¡No se puede caminar!
Hace apenas un par de días los taxistas preguntaban por la gente; hoy todos circundan las bahías. Pobres, ricos, y quienes jamás soñaron visitar esta ciudad
Pedro Díaz G. /Enviado
Sydney.-- La ciudad está hecha un caos.
Cada rincón de playa Bondi, las avenidas principales, el centro de la ciudad. Todo es movimiento sin igual.
--Jamás nos había pasado esto –apresura un cocinero que sirve delicioso kebab, carne asada al estilo conocido como tacos al pastor.
Y es que hay infinidad de platillos, la mayoría orientales, que los visitantes, sobre todo mexicanos, se rehusan a probar, pues acaso por su aspecto no son del todo confiables.
--Por eso, mano, bendito sea el McDonalds, que nos saca del apuro.
Eso sí: todo es tan apresurado, que encontrar un buen restaurante, donde saborear tranquilamente la comida, es imposible. Todo son comidas rápidas, y ordenes que se llevan para ir caminando mientras los ojos tratan de asir cada una de estas imágenes. A mitad de la bahía, entre el avasallador avance de una multitud que avanza en onduleos (imposible será seguir una línea recta pues alguno se detiene, otros andan más despacio y, todos, cámara en mano, pretenden regresar).
Es la bahía Darling la niña bonita de la ciudad. La del relajo tiene otro nombre: King cross; la parte más conflictiva y verdadera de toda la ciudad. Antros, mujeres, diversión.
Los parques están llenos porque han sido provistos de pantallas gigantes que transmiten las competencias más importantes.
Habrá que escuchar la bulla de la gente. Habrá que ver el diseño de los sitios, de las fuentes, chorros de agua que se permiten mil formas y colores.
Cómo asirse de una ciudad tan bella como esta en unos días.
--No mano, aquí cuándo vamos a regresar.
Cierto. Lo saben estos aussies que se desviven por dar una grata imagen, lo mismo en cafés, tiendas, cabarets.
“Disculpe, ya cerramos –dice un jovencito el rostro convertido en amplia muestra de gratitud por la visita”, pero, ¿de verdad le encantó aquella comida?
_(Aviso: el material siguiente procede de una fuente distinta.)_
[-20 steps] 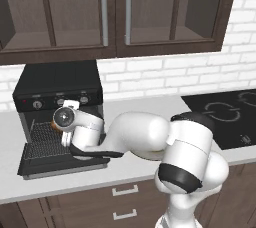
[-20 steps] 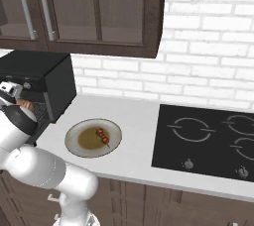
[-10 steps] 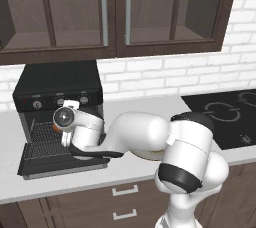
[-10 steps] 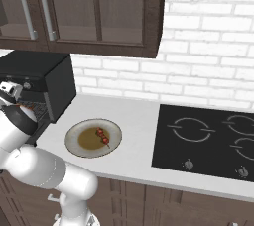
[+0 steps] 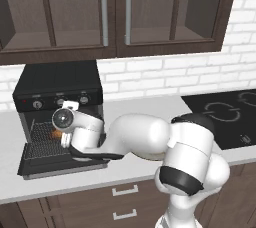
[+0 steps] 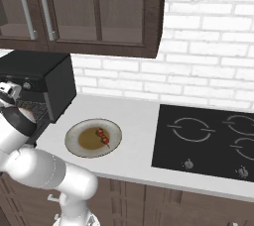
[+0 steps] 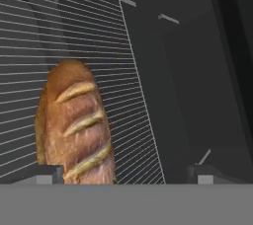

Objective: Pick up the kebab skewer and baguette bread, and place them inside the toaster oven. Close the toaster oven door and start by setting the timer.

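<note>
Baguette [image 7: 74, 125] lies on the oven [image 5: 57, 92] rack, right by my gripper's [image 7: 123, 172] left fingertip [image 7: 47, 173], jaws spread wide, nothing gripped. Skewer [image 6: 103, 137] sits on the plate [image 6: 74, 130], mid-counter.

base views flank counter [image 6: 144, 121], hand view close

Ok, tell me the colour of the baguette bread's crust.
Orange-brown with paler golden slashes across the baguette bread, lying on the wire rack; clearest in the hand view.

A round plate [image 6: 82, 145] sits on the counter [image 6: 139, 121] left of the cooktop [image 6: 208, 141].
</note>
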Controlling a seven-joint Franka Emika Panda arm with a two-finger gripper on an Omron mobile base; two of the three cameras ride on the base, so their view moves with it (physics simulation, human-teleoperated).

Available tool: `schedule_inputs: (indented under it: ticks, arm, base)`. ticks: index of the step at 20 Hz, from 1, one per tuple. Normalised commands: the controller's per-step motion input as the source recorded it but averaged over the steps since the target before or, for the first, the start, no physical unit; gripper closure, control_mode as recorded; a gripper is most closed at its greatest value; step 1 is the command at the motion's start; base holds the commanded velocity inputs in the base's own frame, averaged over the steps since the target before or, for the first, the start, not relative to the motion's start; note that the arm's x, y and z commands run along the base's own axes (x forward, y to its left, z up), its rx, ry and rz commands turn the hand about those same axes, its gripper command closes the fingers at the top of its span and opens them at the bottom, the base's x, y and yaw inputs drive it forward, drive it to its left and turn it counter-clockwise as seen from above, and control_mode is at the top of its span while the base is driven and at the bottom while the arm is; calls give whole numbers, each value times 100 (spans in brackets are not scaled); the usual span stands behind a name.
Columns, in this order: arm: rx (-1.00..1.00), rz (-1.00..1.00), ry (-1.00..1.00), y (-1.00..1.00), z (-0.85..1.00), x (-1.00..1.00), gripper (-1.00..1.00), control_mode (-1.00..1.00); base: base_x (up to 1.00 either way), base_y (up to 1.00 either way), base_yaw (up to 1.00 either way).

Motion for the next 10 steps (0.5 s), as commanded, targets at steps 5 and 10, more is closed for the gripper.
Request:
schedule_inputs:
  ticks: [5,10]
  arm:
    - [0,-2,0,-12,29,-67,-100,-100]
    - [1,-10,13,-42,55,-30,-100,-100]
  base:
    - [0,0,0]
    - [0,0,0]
Y, tras algunas señas a sus compañeros, que ya limpian, ya enjabonan el lugar, él dice no le prometo nada, guiña un ojo, ym aunque resbala y casi cae, regresa ufano: espéreme cinco minutos y ahora se la traigo.
Es, no hay duda, la fiebre olímpica que a todos contagia.
A quienes cruzan la ciudad en busca de noticias, a los que caminan simplemente para tomarse fotografías; a los propios australianos, admirados porque todo mundo quiere un sitio en este espacio.
Todo está aquí y todo a la vista:
Circular Quay, el punto de embarque cercano al Puente Harbour, que estos días –las fotografías recorren el mundo entero-- tienen bajo sus arcos los anillos olímpicos, y desde muy temprano organiza excursiones para escalar su metálica estructura.
Royal botanic gardens, para románticos que quieran sumergirse con la naturaleza y contemplar plantas y flores; Macquarry Street en el centro de The Rocks; la AMP tower y su restaurante goratorio: construcción realizada para venerar la justa olímpica y punto más alto en la ciudad.
...Nielsen Park, Balmain Parramatta. Double Bay, Coogee, Blakheatt, playas, paisajes, casas viejas. Todo hay.
No alcanza el tiempo para todo.
Hay que escoger. Muchos se quedan con King Cross, la niña fea que habita este lugar:
--Sex shops, masajes, prostitutas, strip clubs...
Ah, qué taxista aquel, tal pudoroso: que no había relajo en Sydney, dijo. Pues qué, ¿acaba de llegar?